– Светлая ей память! – Мы помянули покойницу.
– В семье Ивана Пущина было десять детей, – продолжил рассказ Франц Осипович. – Престарелый дед-адмирал привел двух внуков: кто выдержит экзамен, тому и учиться. Выдержали оба, и тогда жребий пал на старшего, Ивана. Только Владимир Вольховский, сын бедного гусара из Полтавской губернии, шел без протекции, но как лучший ученик Московского университетского пансиона. Жаль! Ах, как жаль, что многие из этих молодых людей так нелепо, так жестоко распорядились своими судьбами! И погубили скольких… Не могу описать ужас и уныние, что овладели мной при том известии! – чуть не плакал Пешель. – Словно я родных своих лишился… Тьфу! И за что? За Константина и Конституцию. А этот Константин… Прости, Господи…
Я, как мог, его успокоил и попросил рассказывать дальше о юности поэта и о Лицее.
– Торжество началось молитвой, – припомнил Пешель. – В придворной церкви служили обедню и молебен с водосвятием. Будущие лицеисты на хорах присутствовали при служении. После молебна духовенство со святой водою пошло в Лицей, где окропило все заведение.
В лицейской зале, между колоннами, поставлен был большой стол, покрытый красным сукном, с золотой бахромой. По правую сторону стола стояли в три ряда лицеисты, директор, инспектор и гувернеры; по левую – профессора и другие чиновники лицейского управления. Император Александр явился в сопровождении обеих императриц, великого князя Константина Павловича и великой княжны Анны Павловны. Приветствовав все собрание, царская фамилия заняла кресла в первом ряду. Министр сел возле царя.
Среди общего молчания началось чтение. Тогдашний директор департамента министерства народного просвещения тонким голосом прочел манифест об учреждении Лицея и высочайше дарованную ему грамоту. Единственное из закрытых учебных заведений того времени, которого устав гласил: «Телесные наказания запрещаются». Из наказаний было только такое: провинившегося ученика заставляли неотлучно находиться некоторое время в своей комнате. За этим следил дядька. Впрочем, и это наказание применялось редко.

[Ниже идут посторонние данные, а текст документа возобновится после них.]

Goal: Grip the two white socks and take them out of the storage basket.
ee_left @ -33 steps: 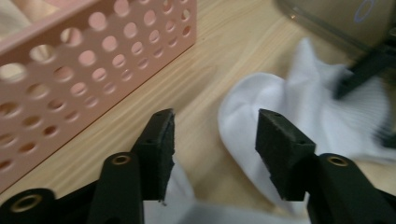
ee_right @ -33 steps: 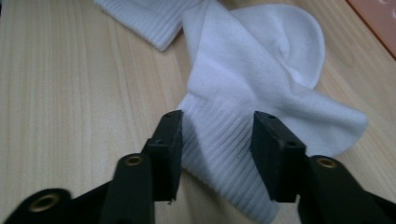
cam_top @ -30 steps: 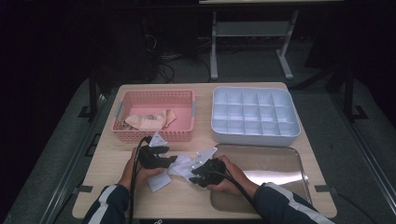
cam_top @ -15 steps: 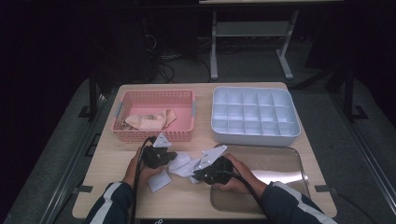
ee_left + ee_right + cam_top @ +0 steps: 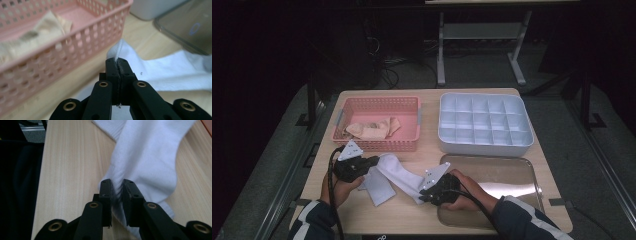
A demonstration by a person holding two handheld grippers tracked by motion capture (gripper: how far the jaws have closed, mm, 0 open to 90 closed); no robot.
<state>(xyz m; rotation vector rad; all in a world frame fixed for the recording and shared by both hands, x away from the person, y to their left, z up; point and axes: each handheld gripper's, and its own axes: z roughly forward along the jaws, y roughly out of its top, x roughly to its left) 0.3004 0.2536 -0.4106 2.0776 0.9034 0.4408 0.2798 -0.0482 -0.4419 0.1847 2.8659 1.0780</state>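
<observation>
A wooden tabletop point(image 5: 492, 155) seen from above. At the left, the left tool point(image 5: 371, 162) is clenched on the edge of a white sock point(image 5: 399, 175), a thin fold of cloth squeezed between its black pads; in the left gripper view the pink basket point(image 5: 62, 47) stands just beside it, holding beige cloth point(image 5: 369, 130). The sock stretches rightward across the bare wood, near the front edge. At its other end the right tool point(image 5: 424, 194) grasps a thicker bunch of sock, its jaws having just eased slightly wider with the fabric between them. Right of that lies a shiny metal tray point(image 5: 507, 175); behind it, a white divided box point(image 5: 484, 122).
</observation>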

Затем выдвинулся на сцену директор Малиновский. Бледный как смерть, начал он что-то читать, но вряд ли многие могли его слышать, так голос его был слаб и прерывист. Увы, природа не дала ему голоса лихого батальонного комиссара перед фрунтом, к тому же Малиновский был необыкновенно скромен. По правде сказать, смущался он и вот из-за чего: Василий Федорович речь читал не свою. Сочиненное им сочли… неподходящим и вручили бедняге другой листок… Эх… – Пешель вздохнул. – Помню прелестную хоть и болезненную императрицу Елизавету Алексеевну. Она как-то умела и успела каждому из профессоров сказать приятное слово. Константин Павлович у окна щекотал и щипал сестру свою Анну Павловну; потом подвел ее к Гурьеву, своему крестнику, и, стиснувши ему двумя пальцами обе щеки, а третьим вздернувши нос, сказал ей: «Рекомендую тебе эту моську. Смотри, Костя, учись хорошенько!» Только этот Гурьев надежды своего крестного отца не оправдал: его исключили года через два.

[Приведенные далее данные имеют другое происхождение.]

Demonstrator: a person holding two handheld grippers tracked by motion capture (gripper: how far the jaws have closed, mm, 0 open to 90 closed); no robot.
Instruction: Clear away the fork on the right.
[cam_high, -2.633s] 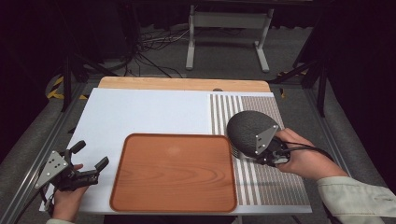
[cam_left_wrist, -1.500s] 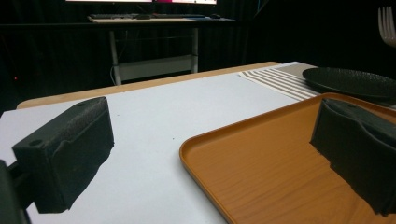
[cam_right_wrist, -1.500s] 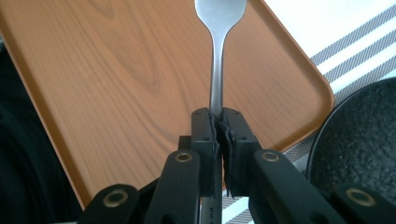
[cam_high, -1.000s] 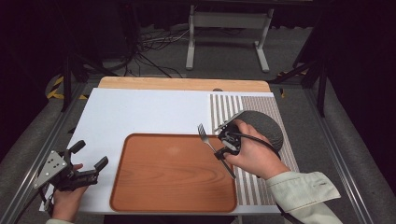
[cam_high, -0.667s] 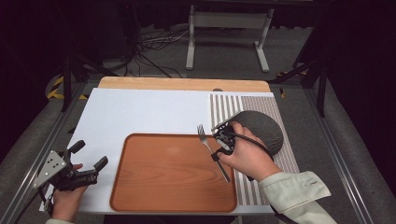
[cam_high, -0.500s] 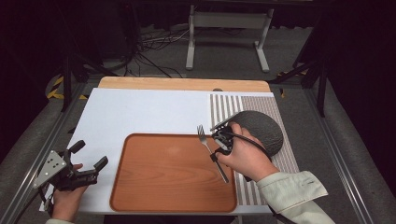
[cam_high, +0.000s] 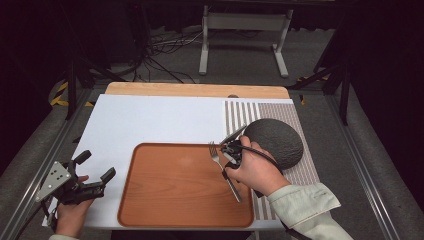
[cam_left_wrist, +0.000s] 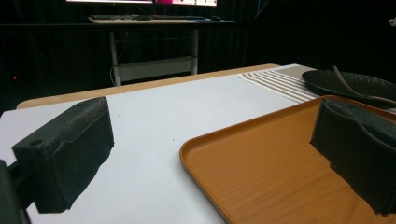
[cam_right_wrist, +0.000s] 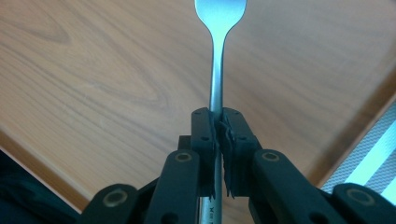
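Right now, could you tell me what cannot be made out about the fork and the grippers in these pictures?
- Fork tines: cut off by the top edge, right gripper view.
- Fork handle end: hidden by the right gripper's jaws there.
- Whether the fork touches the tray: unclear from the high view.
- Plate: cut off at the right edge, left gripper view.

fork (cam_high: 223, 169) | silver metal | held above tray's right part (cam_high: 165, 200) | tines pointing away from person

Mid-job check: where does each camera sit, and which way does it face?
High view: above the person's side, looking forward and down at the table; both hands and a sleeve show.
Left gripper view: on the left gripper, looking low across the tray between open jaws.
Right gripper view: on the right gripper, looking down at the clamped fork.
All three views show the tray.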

– За что же? – изумился я.
– За «греческие вкусы», – рассмеялся Пешель. – Так со всей возможной мягкостью сформулировал причину покойный Малиновский. Василий Федорович – скромнейший и добрейший человек, таких порядочных – днем с огнем не сыскать. Да шут с ним, с тем Гурьевым… Ты же о Пушкине спрашиваешь. Жилось ему тут хорошо, как и всем лицеистам.
За чистотой строго следили. Приставленные к лицеистам дядьки убирали их комнаты, чистили сапоги, штопали и стирали белье лицеистов. Отношения учеников с дядьками были добрыми. Воспитанникам нельзя было ездить домой, а если и можно было видеться с родителями, то очень редко. У них было немало уроков, но немало и забав. Обязательно, в любую погоду, – прогулки три раза в день. Особенно веселы они бывали летом, когда в Царском Селе кругом музыка, люди, развлечения. На квартире гувернера Чирикова проходили литературные собрания. Участники по очереди рассказывали повесть: начинает один, другие продолжают. Лучшим рассказчиком был Антон Дельвиг, ему уступал даже Пушкин.